Our alumni board, personally speaking
Alumna of Law, Retired, Voluntary Patient's Representative of the Joint National Committee, Bremen
Volunteering…that’s all well and good, but it also means work. Why do you serve on the board of the alumni association?
In the 1980s I did the “one phase” law programme at Uni Bremen [where practice was integrated into the degree]. Even then volunteering was important to me, so as a student I was active in AStA and then in the staff training council. I am of the view that in a democratic society, social engagement should be an obligation. You shouldn't be able to become a leader without a record of qualified volunteer service. That is admittedly a radical opinion, but in the times we’re living in, it’s an especially important consideration. At any rate, I like to give back something of what society has made possible for me. I love all of the very different kinds of volunteer work that I do and will never get tired of staying engaged.
What was an alumni experience where you thought: “Wow, what a great association!”?
In the organisation of Uni Bremen’s 50th anniversary commemorations, we were full of ideas and incredibly well positioned. Corona put a damper on some of our plans, but we were still able to put on a great programme. I am particularly proud of the talk series "Simply Change the World” that we did together with Radio Bremen and the university. It was exciting, informative and forward-looking.
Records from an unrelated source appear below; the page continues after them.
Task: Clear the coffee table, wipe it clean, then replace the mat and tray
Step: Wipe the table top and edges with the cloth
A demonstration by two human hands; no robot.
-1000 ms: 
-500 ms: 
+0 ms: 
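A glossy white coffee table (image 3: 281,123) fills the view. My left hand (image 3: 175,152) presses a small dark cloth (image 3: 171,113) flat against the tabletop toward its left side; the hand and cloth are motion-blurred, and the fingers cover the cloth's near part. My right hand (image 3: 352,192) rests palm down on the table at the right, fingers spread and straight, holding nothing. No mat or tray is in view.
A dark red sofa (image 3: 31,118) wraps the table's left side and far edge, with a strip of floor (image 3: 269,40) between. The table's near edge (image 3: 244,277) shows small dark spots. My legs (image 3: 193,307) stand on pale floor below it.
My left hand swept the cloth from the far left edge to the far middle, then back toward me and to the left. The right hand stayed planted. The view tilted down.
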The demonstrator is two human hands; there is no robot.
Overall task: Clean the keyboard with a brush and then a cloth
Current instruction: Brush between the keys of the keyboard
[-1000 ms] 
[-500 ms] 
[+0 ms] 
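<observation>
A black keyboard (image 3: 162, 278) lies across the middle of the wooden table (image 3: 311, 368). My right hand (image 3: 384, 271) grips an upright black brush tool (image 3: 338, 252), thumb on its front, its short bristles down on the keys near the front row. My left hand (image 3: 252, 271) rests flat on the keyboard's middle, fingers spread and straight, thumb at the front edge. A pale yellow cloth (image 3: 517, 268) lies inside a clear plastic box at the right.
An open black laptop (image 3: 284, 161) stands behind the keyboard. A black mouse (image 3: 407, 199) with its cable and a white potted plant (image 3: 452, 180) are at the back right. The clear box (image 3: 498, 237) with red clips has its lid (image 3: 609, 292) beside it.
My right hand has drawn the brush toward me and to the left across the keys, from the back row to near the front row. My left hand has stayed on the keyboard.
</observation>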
When have you thought: "We could do better”?
Oh, there's surely some time or another. But in any case for me, it’s important that we continue to look forward in an innovative way and always keep sight of our goals, overcome any problems and don't get bogged down by obstacles.
Uni Bremen alumni in ten years: What will be different from today?
I hope that by then we will have grown even more and that we will be one of the big players among Bremen's associations and, being well networked, will play a role not just within the university. It will be important that the university, and with it the alumni association, can play a significant role in civil society. Academia belongs in the city. But the association should not only be visible and active in Bremen, it should also have a well-functioning international network. In addition, there should be a focus on networking with former employees.
About your time studying/working at Uni Bremen, what makes you say: “I wouldn’t miss that for anything!”?
I didn’t only study at the university, I also worked in the student union before that. Both experiences were very formative for me and I valued that time highly. It’s when I learned how to do interdisciplinary and academic work, which I can still apply today. It’s also when I started building up my extensive network. And I’m happy to say, that process is still ongoing, never finished.
When you’re not busy with alumni and the University of Bremen, what else is important to you in life?
I’ve been nominally retired for a few years now, but when I look at my various volunteer positions, the workload amounts to about half a job. The difference is that now I have the advantage of being able to choose the work that I enjoy and the people I would like to work with. That’s not always possible in the normal work world. I would like to keep contributing – politically, socially, bringing my competencies – and to establish larger networks in the different areas where I work or am involved.